You need this for <em>global</em> consistency, but for logical local (like a single entity) this is unnecessary.

deepGem · on April 11, 2023

Yeah, you have a much better understanding of this topic than me for sure :)

amitport · on April 11, 2023

Do you know what is exactly proprietary in spanner? AFAIK most (all?) of the ideas existed before in the theoretical clock synchronization literature.

deepGem · on April 11, 2023

Nothing proprietary in Spanner but I believe no other vendor has an atomic clock similar to what Google has. Hence they are not able to implement the paxos global transaction lock which requires that all servers participating in the transaction be perfectly synchronized. This is what one of the comments above refers to I think.

So while the spanner paper is open to be implemented by any vendor, they don't have the proprietary advantage that Google has - the atomic clock. So Yugabyte, CockroachDB don't rely on atomic clocks. I tried to get to the ground level basics of this, but I haven't understood this matter completely yet.

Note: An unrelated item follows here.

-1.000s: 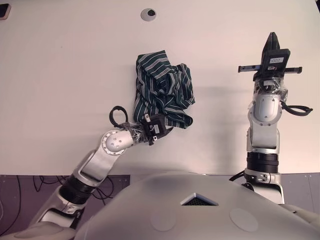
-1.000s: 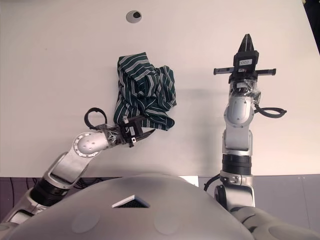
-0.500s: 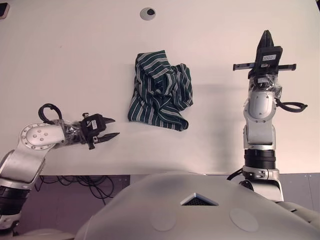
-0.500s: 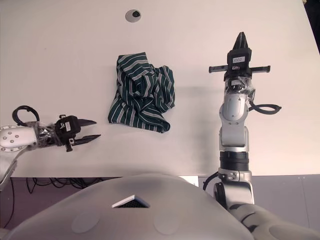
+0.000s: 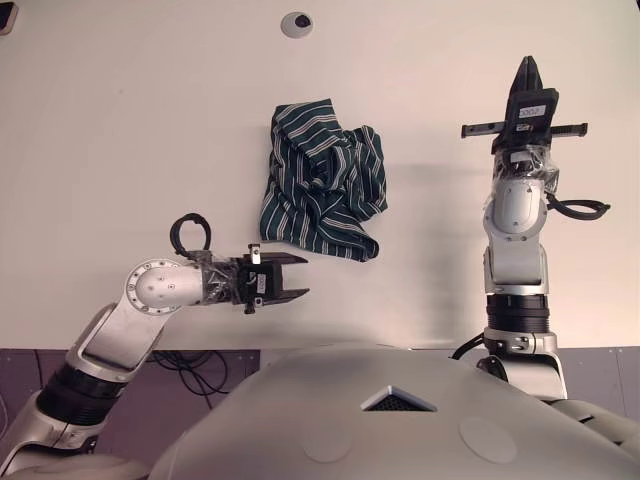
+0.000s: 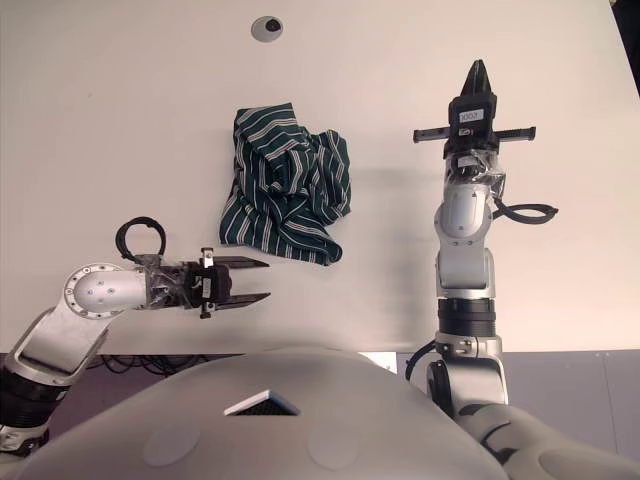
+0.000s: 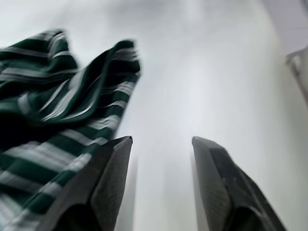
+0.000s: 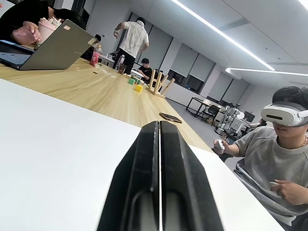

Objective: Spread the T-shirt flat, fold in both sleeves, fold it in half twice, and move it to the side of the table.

amitport · on April 11, 2023

I guess using worse clocks would mean using a (slightly?) slower spanner, but I'm not sure what is the impact. In any case, if a big vendor (e.g., Amazon IBM Oracle Dell...) would want something on par with Google's clock they probably can achieve it (though I don't know much about these clocks).

di4na · on April 11, 2023

The problem is that the slower it is the more the window for error grows. And the harder it is to recover. It also impose a high boundary to latency. You cannot be faster than your clock error without risks.

Note that even Spanner had multiple downtime due to clock and/or network failures. In these case, any operation lal guarantees are lost. This makes it really dangerous.

jeffreygoesto · on April 11, 2023

Do you have indications why CPU bound? I have never seen Systems other than for example linear algebra or special algorithms to max out a modern CPU. Almost all loads today are in love way or another memory bound.

JackSlateur · on April 11, 2023

Bah Systems are either limited by CPU (processing) or by CPU (waiting for IO, especially memory)

Systems limited by memory as in "quantity of" are scarse

lightbendover · on April 11, 2023

Only scarce since it's an easy distributed problem to solve compared to IO.

cbsmith · on April 11, 2023

Distributed transactions are invariably latency (usually storage I/O) bound, rather than CPU or memory bound. I think your #2 is a big part of the challenge with RDMA, as well as the "trickiness" of the programming paradigm.

HopenHeyHi · on April 11, 2023

  The experimental setup involves using a cluster of 56 machines connected by an InfiniBand FDR network

That bit might have something to do with it.

necubi · on April 11, 2023

Amazon will rent you infiband-class machines like the C6in.metal (https://instances.vantage.sh/aws/ec2/c6in.metal) with 200Gb/s of bandwidth. With EFA (https://aws.amazon.com/hpc/efa/) you can use HPC features like rDMA.

justinclift · on April 11, 2023

Heh Heh Heh

A bulk purchase of ~60 FDR IB cards, cabling, and network switches to support them sounds pretty expensive.

That being said, IB FDR gear is "older tech" now so the cards and switches can commonly be found reasonably cheaply on Ebay. The switches tend to be bloody loud though, so they're not something you'd want nearby if you can help it.